Exercise aim: Look through the data below for the line with "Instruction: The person" and the line with "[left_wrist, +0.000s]", then output those two and all lines in between, exactly as written.

Task material:

*-*-*

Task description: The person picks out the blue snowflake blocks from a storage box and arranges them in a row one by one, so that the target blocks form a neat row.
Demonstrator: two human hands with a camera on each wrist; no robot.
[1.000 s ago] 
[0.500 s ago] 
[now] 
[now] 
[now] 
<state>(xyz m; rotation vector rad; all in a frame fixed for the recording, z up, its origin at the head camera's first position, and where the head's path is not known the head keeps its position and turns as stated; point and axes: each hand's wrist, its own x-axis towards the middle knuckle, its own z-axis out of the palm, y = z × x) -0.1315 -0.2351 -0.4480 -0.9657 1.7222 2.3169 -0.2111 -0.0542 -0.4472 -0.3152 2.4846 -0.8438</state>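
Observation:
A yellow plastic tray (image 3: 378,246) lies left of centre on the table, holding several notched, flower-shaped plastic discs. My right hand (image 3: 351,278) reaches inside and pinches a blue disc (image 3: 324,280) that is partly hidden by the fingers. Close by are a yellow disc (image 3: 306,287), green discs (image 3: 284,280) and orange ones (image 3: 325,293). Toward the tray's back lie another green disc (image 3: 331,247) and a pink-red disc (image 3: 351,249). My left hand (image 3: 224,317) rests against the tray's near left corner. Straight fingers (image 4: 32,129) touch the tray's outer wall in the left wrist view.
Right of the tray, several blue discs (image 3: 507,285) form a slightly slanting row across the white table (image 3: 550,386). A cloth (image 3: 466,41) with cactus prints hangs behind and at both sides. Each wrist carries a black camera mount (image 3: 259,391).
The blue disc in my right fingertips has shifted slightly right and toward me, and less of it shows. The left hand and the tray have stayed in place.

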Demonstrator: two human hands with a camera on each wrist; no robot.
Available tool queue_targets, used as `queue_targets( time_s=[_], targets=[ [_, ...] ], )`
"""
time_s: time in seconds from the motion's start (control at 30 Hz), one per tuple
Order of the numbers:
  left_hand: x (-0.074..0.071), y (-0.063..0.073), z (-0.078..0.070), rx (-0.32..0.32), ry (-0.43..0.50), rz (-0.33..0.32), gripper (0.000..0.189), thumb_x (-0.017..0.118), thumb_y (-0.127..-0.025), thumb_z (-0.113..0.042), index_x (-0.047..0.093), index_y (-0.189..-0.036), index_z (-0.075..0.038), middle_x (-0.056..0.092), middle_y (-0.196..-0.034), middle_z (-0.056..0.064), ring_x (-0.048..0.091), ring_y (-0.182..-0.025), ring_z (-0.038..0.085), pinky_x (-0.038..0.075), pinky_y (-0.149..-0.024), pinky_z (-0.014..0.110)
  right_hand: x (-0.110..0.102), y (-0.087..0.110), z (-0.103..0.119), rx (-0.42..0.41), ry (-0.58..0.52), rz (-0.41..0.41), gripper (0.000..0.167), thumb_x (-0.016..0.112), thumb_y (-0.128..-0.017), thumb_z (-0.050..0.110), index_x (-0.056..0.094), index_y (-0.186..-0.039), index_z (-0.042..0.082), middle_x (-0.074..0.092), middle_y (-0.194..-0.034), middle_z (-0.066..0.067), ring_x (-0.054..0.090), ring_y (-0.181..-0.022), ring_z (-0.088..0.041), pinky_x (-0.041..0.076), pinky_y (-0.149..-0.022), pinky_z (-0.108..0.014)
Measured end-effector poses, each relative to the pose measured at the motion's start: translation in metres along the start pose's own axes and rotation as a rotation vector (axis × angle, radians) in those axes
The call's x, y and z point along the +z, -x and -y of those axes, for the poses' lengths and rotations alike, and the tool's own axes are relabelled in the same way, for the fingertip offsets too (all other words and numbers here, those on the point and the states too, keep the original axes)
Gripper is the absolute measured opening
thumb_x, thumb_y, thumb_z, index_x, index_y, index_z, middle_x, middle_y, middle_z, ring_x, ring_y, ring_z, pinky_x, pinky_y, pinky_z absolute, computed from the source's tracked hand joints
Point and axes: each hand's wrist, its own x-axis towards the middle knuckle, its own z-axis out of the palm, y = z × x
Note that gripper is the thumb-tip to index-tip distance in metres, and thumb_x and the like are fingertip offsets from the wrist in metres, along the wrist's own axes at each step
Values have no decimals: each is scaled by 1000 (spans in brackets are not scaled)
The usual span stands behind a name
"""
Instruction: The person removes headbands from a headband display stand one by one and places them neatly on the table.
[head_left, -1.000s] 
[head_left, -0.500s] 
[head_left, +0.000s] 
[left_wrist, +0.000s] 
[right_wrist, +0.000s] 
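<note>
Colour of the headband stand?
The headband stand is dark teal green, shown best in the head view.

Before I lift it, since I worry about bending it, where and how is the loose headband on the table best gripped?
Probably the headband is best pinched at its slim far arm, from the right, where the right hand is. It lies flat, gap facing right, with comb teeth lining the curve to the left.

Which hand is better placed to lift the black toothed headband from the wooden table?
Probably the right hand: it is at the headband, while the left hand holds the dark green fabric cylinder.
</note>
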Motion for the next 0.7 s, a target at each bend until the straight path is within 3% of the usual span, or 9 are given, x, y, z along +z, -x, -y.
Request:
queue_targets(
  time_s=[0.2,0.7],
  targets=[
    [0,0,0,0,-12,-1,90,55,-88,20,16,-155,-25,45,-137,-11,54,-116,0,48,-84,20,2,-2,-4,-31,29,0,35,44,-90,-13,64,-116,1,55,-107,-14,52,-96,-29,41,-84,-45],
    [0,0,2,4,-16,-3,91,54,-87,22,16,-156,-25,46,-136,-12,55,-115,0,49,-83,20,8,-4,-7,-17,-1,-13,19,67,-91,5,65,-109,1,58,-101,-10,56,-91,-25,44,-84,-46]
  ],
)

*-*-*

Solution for this problem:
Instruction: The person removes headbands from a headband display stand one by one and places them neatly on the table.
[head_left, -1.000s] 
[head_left, -0.500s] 
[head_left, +0.000s] 
[left_wrist, +0.000s] 

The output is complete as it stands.